- _PROBLEM STATEMENT_: What lines of the data below hold "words"? Show them.

- _PROVIDED DATA_:
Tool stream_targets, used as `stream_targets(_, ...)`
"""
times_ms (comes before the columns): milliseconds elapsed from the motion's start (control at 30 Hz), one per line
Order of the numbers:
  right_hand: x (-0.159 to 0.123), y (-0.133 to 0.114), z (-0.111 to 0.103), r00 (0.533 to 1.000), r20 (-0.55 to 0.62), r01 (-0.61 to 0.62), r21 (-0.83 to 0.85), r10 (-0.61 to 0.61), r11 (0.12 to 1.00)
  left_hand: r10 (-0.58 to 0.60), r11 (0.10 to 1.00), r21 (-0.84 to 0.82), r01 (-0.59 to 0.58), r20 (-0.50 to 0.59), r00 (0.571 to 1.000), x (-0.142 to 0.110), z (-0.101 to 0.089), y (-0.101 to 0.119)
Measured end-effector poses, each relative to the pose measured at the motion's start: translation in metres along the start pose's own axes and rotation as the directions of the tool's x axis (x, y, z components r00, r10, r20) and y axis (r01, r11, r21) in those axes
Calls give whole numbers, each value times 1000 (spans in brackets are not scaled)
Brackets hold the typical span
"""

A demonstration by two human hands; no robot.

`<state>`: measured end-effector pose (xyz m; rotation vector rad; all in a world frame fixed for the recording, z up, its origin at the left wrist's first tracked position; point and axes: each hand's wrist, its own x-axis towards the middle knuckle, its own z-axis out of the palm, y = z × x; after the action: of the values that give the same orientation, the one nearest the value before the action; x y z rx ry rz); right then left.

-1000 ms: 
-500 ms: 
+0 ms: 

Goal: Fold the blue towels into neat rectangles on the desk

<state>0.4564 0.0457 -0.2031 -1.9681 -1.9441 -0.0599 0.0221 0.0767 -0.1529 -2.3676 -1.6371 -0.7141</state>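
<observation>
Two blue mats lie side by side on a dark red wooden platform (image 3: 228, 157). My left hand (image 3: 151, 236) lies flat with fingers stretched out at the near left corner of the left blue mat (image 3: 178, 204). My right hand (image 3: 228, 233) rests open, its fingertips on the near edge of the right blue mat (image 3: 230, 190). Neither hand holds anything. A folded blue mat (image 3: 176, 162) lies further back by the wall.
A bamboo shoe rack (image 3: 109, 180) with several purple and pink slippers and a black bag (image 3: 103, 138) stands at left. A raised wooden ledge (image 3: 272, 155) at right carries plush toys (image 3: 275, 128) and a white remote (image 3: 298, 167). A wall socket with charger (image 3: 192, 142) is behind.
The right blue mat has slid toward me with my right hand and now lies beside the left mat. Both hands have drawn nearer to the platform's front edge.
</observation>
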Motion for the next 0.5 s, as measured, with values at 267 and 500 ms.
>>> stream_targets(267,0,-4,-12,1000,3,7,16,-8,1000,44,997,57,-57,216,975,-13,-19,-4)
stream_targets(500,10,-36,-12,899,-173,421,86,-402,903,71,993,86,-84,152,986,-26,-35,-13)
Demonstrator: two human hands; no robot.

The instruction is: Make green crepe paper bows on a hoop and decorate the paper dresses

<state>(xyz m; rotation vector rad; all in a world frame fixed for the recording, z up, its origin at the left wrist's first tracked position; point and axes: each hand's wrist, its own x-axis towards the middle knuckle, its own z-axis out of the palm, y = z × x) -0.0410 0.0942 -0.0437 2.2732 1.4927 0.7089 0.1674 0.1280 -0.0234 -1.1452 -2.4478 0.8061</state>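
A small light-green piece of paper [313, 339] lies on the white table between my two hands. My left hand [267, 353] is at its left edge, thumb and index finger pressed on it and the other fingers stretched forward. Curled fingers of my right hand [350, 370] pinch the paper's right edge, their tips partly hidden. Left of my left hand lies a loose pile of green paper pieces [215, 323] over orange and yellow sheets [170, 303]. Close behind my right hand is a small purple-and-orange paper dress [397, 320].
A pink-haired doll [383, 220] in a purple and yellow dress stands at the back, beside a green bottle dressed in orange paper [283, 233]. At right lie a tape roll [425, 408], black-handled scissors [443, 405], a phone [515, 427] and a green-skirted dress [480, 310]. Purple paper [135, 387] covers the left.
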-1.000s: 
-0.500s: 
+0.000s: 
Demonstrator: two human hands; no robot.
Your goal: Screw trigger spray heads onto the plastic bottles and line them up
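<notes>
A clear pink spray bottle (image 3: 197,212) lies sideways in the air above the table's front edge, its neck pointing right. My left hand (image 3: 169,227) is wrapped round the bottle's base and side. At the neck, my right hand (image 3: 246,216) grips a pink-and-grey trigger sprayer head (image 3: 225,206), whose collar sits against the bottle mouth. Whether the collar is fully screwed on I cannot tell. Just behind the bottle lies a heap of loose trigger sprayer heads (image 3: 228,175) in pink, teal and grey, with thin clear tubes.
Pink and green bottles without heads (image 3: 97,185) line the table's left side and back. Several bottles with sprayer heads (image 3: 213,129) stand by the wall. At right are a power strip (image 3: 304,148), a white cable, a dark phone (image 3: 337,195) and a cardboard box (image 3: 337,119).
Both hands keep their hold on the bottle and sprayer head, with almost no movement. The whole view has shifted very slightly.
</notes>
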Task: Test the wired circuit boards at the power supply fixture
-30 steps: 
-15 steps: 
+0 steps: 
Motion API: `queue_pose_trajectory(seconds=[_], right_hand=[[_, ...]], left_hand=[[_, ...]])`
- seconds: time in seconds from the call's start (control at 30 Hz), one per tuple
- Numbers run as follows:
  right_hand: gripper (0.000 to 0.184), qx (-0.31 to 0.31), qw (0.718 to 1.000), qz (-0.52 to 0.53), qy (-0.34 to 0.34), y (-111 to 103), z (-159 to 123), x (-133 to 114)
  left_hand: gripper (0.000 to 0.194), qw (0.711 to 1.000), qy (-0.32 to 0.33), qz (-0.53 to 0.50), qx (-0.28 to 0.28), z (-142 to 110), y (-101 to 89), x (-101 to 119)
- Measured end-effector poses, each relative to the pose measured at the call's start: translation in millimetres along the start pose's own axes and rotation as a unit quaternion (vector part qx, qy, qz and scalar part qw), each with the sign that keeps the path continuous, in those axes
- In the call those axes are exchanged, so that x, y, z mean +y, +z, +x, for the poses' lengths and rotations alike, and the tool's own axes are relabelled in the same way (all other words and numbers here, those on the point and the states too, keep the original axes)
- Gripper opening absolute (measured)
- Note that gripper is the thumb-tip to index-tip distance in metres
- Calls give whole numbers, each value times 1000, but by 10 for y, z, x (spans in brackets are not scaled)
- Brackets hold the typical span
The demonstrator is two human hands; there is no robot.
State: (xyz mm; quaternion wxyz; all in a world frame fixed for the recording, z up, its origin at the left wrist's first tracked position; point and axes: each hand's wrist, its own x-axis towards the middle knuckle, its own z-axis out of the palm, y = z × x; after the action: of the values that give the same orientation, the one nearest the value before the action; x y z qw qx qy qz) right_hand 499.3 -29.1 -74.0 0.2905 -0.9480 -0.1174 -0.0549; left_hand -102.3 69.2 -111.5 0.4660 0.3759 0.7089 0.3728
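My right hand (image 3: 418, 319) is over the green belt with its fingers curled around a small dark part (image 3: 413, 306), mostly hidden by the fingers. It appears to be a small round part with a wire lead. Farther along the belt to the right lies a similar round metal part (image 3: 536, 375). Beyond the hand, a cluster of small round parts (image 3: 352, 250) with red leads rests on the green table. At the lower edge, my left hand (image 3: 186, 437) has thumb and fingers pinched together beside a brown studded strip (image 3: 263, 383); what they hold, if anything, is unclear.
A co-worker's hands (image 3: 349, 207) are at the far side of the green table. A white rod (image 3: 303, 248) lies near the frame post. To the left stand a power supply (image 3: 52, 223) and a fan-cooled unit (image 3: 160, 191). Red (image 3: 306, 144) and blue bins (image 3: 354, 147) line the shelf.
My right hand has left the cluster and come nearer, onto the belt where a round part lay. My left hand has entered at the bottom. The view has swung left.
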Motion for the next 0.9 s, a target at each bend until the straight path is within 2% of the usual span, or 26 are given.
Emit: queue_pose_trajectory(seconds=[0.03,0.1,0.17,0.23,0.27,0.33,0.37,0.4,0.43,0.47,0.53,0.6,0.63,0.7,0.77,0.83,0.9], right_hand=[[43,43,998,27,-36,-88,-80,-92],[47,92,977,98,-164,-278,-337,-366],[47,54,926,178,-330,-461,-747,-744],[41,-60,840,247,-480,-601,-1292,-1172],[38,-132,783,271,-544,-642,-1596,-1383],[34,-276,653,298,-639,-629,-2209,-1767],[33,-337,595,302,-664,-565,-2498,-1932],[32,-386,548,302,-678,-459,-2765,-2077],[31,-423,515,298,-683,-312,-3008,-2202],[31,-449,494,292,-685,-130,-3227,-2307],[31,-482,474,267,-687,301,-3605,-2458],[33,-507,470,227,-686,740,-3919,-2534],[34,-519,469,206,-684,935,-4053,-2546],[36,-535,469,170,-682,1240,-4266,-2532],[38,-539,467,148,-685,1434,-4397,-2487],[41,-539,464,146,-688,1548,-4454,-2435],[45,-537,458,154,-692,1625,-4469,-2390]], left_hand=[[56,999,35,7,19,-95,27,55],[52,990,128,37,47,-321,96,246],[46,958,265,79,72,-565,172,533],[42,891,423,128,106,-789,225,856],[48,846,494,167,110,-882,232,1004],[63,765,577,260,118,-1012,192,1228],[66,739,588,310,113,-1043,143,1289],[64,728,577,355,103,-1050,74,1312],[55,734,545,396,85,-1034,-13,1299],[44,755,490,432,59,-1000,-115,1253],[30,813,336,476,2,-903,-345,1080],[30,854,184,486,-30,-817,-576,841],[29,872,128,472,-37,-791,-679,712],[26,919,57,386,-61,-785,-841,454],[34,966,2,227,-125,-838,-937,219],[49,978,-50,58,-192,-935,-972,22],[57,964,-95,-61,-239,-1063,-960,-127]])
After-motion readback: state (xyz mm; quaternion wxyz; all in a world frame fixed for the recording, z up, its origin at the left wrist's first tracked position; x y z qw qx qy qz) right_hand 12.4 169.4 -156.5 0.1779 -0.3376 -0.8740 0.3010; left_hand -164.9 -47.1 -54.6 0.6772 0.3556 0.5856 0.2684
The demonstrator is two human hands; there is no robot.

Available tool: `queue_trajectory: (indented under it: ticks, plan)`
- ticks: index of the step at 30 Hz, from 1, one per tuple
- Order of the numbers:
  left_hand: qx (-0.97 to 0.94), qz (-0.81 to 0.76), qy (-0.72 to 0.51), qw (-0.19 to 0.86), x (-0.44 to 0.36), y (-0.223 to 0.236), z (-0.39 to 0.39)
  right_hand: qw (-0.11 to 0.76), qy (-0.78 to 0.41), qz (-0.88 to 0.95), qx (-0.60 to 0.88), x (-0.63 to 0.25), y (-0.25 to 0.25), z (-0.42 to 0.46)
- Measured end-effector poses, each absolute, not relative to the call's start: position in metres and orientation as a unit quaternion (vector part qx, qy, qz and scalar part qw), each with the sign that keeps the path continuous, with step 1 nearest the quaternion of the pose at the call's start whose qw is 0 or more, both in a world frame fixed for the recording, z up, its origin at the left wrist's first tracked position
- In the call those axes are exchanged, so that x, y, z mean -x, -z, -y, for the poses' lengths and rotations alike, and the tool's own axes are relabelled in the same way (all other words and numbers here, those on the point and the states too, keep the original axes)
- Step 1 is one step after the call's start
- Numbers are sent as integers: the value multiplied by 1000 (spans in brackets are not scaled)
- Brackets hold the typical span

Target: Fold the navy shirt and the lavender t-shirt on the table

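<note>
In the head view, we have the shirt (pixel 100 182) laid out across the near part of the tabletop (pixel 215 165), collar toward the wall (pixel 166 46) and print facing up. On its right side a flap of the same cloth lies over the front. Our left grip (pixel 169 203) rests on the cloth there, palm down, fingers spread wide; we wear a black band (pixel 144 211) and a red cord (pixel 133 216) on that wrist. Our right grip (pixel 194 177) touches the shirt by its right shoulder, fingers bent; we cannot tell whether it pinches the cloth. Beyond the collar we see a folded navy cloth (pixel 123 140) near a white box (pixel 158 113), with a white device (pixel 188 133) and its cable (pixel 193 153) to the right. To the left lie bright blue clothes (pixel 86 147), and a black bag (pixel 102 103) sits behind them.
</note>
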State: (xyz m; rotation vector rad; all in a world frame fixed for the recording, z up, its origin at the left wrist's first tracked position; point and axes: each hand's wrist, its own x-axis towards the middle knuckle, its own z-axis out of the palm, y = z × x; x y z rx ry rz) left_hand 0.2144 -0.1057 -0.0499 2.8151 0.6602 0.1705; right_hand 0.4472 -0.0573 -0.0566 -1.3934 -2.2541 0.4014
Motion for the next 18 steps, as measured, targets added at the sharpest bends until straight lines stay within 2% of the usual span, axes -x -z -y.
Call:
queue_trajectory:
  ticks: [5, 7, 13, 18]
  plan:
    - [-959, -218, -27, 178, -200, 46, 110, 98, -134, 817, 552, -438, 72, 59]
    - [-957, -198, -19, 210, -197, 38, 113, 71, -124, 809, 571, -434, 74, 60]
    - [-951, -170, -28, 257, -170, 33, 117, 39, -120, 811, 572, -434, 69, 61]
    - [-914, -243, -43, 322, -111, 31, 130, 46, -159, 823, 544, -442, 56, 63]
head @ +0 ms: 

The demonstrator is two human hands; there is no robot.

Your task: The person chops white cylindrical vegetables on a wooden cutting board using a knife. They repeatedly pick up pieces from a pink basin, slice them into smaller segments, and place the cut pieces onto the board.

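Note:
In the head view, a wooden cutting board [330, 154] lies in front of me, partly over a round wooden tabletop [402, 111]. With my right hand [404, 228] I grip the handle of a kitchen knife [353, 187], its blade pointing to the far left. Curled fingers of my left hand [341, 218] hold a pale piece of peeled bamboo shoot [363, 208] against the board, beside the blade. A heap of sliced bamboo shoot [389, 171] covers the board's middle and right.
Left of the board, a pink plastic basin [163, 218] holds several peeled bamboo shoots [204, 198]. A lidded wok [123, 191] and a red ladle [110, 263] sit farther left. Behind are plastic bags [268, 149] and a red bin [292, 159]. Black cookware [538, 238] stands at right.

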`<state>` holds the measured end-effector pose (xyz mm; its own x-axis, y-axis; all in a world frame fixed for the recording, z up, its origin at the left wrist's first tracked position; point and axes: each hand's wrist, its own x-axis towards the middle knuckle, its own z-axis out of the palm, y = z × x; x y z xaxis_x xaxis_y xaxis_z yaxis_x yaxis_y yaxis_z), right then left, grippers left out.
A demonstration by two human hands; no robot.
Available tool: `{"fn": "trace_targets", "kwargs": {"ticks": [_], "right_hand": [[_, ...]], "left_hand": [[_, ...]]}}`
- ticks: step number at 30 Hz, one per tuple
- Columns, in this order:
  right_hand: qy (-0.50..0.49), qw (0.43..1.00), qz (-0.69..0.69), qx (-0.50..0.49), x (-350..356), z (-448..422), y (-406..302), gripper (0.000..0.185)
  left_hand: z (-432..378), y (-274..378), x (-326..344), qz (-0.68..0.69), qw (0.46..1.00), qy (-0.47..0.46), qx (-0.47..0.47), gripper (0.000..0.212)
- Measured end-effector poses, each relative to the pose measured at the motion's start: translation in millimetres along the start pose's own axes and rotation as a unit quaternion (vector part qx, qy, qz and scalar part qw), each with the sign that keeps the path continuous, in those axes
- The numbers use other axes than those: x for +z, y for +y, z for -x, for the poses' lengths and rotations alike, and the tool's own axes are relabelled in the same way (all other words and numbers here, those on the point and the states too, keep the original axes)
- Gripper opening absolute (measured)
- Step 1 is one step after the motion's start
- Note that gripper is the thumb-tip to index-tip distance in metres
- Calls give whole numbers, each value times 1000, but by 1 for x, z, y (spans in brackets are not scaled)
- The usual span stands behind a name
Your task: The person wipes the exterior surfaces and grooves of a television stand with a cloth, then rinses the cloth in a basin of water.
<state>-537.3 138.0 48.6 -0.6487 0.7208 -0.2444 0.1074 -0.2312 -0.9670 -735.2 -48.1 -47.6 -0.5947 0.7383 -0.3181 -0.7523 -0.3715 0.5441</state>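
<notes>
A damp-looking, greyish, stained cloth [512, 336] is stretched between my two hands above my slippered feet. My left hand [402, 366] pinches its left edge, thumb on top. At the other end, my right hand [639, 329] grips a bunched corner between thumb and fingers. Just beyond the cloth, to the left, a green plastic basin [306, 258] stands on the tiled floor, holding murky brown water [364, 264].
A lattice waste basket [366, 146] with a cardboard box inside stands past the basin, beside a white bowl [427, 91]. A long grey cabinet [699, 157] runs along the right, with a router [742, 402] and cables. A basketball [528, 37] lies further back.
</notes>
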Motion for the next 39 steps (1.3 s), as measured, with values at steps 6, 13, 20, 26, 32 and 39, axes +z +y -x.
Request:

- _REPLY TO THE EXERCISE_:
- In the call those axes are exchanged, so that x, y, z mean +y, +z, +x, for the poses' lengths and rotations alike, and the tool's own axes are relabelled in the same way (all other words and numbers here, those on the point and the states too, keep the original axes)
- In the call those axes are exchanged, so that x, y, z mean -x, -z, -y, for the poses' lengths and rotations alike, and the tool's own axes are relabelled in the same way (all other words and numbers here, those on the point and the states too, keep the original axes)
- The numbers use other axes than those: x for +z, y for +y, z for -x, for the poses' lengths and rotations alike, and the tool's own axes are relabelled in the same way (all other words and numbers here, those on the point and the states too, keep the original axes)

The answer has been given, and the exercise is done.